President Donald Trump has an easy loophole to get rid of the corruption allegations against White House "border czar" Tom Homan, former Interior Department Inspector General Mark Grenblatt warned CNN's Erica Hill on Tuesday afternoon.
Homan, a former Immigration and Customs Enforcement official who has advised the White House on mass deportation policy and has become well known for going on TV and threatening Democratic lawmakers with arrest if they get in the way of the administration, was exposed in a New York Times report for having allegedly accepted $50,000 in cash from undercover FBI agents.
The White House has repeatedly tried to change the story on this scandal, but reports indicate Trump administration officials squashed a Justice Department investigation — and, Greenblatt said, the law kind of lets them do that.

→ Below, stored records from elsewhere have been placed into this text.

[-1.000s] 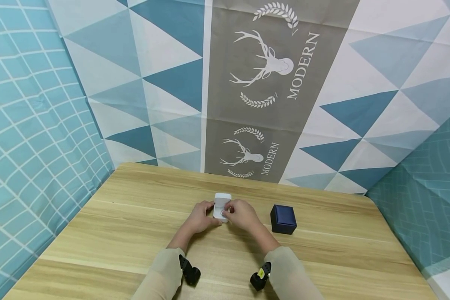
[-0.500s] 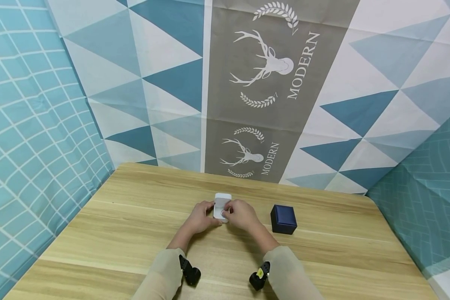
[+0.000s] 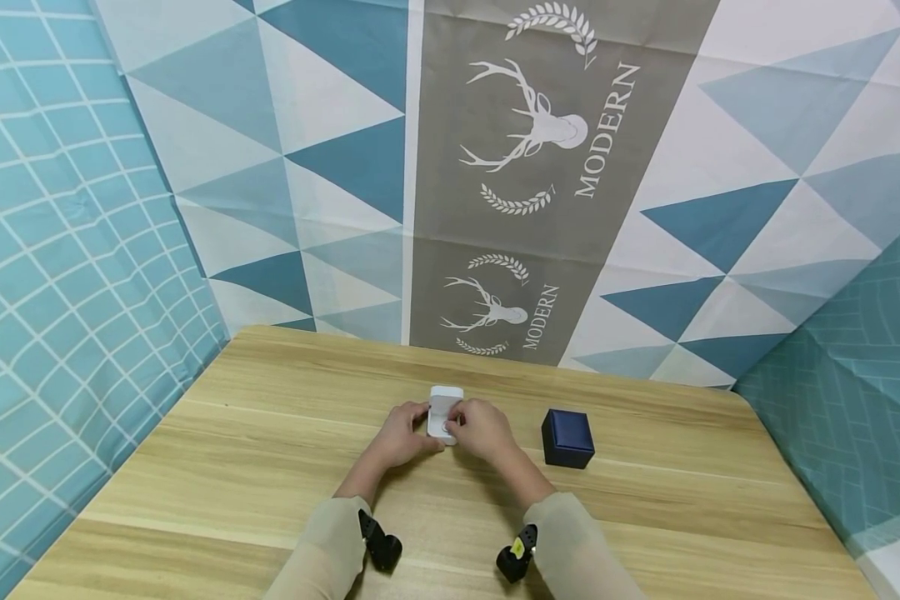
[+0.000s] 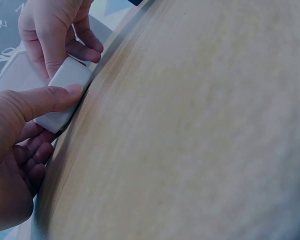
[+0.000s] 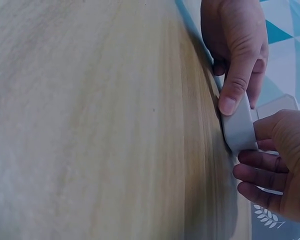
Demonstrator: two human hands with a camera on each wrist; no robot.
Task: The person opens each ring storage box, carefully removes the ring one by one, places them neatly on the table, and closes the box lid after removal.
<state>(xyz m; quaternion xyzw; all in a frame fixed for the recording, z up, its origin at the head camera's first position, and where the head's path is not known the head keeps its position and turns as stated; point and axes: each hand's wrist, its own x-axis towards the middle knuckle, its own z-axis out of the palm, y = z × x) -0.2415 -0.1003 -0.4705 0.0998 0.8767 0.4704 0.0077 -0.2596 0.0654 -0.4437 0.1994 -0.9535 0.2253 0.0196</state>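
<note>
slightly turned at the wrist since the earlier head view is the right hand (image 3: 486, 427); little else has been shifted. the small, white, round-cornered hinged box (image 3: 437, 427) is held at its left by the left hand (image 3: 399, 435), its base clasped between thumb and fingers. its long axis is set fore and aft between both equally near hands, the raised lid (image 3: 446, 401) farthest. from its right, curled fingers are dipped over the base; whether anything is pinched cannot be told. well to its right, a dark blue, square-topped box (image 3: 568, 438) is shown untouched.
</note>
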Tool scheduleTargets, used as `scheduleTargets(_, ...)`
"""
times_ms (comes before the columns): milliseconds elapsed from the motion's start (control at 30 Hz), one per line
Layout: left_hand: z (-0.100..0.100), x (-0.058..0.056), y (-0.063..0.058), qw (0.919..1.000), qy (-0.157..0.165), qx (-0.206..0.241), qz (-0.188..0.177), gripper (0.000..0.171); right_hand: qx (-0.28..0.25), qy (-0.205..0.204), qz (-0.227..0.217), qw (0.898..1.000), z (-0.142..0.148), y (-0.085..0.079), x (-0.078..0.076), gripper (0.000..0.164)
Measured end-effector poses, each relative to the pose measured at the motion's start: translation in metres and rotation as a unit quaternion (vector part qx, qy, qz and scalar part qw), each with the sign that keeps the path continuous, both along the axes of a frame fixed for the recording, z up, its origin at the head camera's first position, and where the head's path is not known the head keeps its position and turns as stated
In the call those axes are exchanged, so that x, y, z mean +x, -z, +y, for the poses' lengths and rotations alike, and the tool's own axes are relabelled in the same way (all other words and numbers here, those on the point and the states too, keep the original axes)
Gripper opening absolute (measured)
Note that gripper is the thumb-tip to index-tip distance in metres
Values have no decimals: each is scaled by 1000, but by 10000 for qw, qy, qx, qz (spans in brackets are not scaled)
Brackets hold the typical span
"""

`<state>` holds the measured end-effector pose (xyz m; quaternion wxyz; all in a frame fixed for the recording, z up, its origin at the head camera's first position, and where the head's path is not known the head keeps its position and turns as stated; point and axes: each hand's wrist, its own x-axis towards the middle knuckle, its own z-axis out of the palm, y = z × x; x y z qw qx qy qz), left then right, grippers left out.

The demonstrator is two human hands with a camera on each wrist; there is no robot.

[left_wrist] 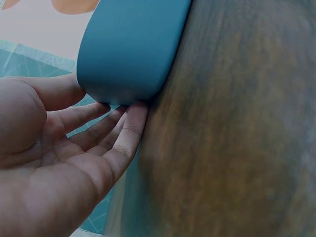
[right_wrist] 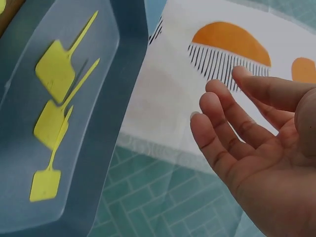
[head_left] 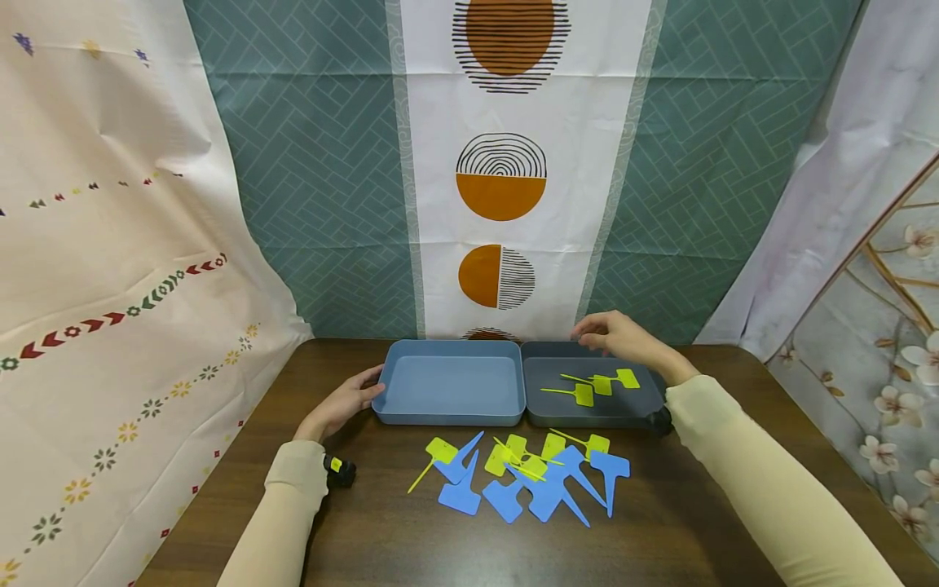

"Mark ... both the FBI and the Justice Department say there's no credible evidence of any criminal wrongdoing," said Hill. "There could, though, be an independent watchdog, maybe the inspector general of the Justice Department, who could look into it to verify it. In your view, is that worth it at this point? What would that, what would that offer up?"
"Absolutely," said Greenblatt. "I think that would be — the great value that the inspector general can bring to this very type of allegation is, is that transparent, independent view. Here's the problem, though. Under the Inspector General Act, there's a special carve-out for these very types of matters that sends those not to the IG, but to the Office of Public Responsibility."
"Here's the problem with that," he continued. "That office reports to the attorney general. So then you have a situation in this case where the attorney general and her staff would be essentially investigating itself, as opposed to an independent body like the inspector general. That's the key problem here: there isn't that angle of transparency and independence that the inspector general can bring."